How many lines of the data contain the string "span"? Write the number and nothing more.
====== Data shown
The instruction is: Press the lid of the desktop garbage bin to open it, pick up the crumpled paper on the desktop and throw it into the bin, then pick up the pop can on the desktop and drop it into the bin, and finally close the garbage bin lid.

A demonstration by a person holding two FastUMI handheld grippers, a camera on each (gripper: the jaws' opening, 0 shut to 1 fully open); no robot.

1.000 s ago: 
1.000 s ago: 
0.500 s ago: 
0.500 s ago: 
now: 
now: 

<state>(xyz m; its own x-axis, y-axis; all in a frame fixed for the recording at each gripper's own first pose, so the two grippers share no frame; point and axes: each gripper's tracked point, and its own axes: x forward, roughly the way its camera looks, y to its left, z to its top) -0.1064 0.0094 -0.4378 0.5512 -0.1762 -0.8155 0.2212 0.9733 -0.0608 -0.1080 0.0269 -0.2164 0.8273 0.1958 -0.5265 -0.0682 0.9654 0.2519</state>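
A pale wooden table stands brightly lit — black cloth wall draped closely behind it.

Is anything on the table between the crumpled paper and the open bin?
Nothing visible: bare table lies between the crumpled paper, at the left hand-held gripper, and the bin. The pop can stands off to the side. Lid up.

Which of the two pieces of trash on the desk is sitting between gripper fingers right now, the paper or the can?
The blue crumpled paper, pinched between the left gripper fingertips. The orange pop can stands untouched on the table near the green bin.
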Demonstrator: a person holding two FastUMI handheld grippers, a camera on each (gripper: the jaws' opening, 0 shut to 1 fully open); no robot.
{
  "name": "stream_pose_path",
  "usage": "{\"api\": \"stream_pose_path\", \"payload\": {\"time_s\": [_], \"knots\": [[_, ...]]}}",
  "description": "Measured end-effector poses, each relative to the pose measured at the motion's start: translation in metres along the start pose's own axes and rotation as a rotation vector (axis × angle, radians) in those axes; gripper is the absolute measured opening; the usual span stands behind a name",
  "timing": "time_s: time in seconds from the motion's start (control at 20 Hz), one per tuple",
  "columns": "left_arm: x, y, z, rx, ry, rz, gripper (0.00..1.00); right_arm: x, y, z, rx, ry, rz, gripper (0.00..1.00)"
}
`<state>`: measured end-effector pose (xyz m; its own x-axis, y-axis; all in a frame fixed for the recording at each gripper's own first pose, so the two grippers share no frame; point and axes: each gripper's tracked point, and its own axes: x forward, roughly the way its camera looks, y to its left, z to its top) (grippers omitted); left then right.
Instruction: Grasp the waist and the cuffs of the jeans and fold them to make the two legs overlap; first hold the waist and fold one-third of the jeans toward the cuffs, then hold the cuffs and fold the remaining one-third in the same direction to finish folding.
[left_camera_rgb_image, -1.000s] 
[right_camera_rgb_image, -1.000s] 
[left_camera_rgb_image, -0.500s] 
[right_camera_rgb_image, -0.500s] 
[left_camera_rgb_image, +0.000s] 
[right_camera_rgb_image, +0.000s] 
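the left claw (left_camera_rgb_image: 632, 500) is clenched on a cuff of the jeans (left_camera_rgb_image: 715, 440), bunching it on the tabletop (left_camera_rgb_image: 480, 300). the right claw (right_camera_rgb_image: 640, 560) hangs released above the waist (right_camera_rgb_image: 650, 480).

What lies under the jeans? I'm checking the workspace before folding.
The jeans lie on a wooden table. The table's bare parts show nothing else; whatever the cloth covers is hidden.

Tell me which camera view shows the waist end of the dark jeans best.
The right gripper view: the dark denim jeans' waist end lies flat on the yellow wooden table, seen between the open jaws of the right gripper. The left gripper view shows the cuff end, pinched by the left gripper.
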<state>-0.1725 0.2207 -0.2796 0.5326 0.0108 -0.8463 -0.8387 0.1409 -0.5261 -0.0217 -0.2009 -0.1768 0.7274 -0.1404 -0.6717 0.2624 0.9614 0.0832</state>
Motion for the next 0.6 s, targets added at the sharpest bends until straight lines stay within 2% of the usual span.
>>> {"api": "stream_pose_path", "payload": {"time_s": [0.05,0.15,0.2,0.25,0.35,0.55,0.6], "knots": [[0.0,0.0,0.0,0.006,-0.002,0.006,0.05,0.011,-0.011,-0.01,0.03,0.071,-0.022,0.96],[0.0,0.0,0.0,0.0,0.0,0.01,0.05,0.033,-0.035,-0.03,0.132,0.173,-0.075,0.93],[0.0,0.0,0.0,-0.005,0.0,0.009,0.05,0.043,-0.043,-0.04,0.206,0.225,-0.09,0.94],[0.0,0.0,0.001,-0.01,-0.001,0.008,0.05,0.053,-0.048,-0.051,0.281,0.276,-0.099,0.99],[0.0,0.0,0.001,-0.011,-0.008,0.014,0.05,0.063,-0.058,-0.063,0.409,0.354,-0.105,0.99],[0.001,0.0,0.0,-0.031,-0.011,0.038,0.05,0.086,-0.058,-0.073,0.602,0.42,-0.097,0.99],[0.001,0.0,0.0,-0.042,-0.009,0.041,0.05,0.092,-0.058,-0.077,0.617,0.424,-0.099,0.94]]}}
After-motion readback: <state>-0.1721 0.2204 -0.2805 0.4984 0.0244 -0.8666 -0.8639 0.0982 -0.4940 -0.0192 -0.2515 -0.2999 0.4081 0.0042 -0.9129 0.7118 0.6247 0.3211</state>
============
Reply to the task
2